Exercise instructions » A word-for-word copy of the data, pictures excluded, is what this task asks for.

= = =

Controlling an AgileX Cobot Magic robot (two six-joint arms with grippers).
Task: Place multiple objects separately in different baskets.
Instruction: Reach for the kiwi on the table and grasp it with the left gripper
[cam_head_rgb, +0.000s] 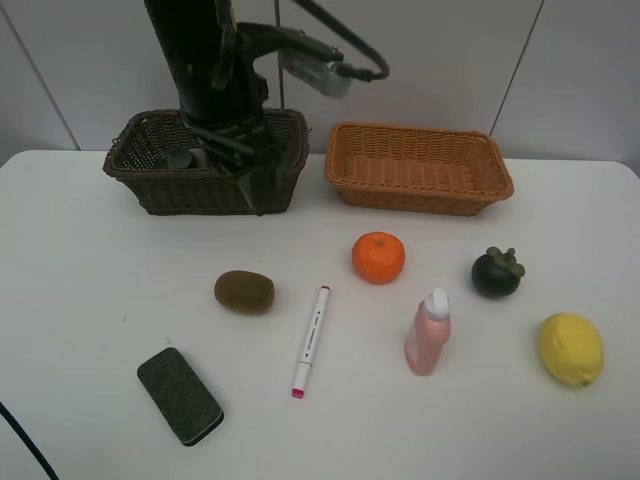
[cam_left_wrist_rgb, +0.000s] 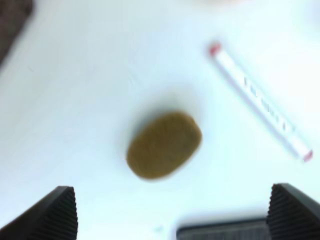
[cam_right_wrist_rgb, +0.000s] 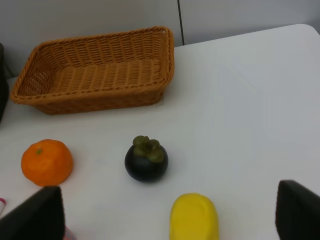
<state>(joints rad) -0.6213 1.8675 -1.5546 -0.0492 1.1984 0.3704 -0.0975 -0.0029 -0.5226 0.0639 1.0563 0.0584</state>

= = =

Result of the task »
Controlling an AgileX Cobot Magic robot (two six-joint arms with grippers).
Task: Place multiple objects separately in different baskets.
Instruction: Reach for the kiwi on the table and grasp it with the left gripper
[cam_head_rgb, +0.000s] 
[cam_left_wrist_rgb, +0.000s] 
[cam_right_wrist_rgb, +0.000s] 
<state>(joints rad) -0.6213 1.8675 -1.5546 -0.0492 1.1984 0.3704 -0.0975 -0.0029 -0.5226 0.0639 1.0563 0.0584</state>

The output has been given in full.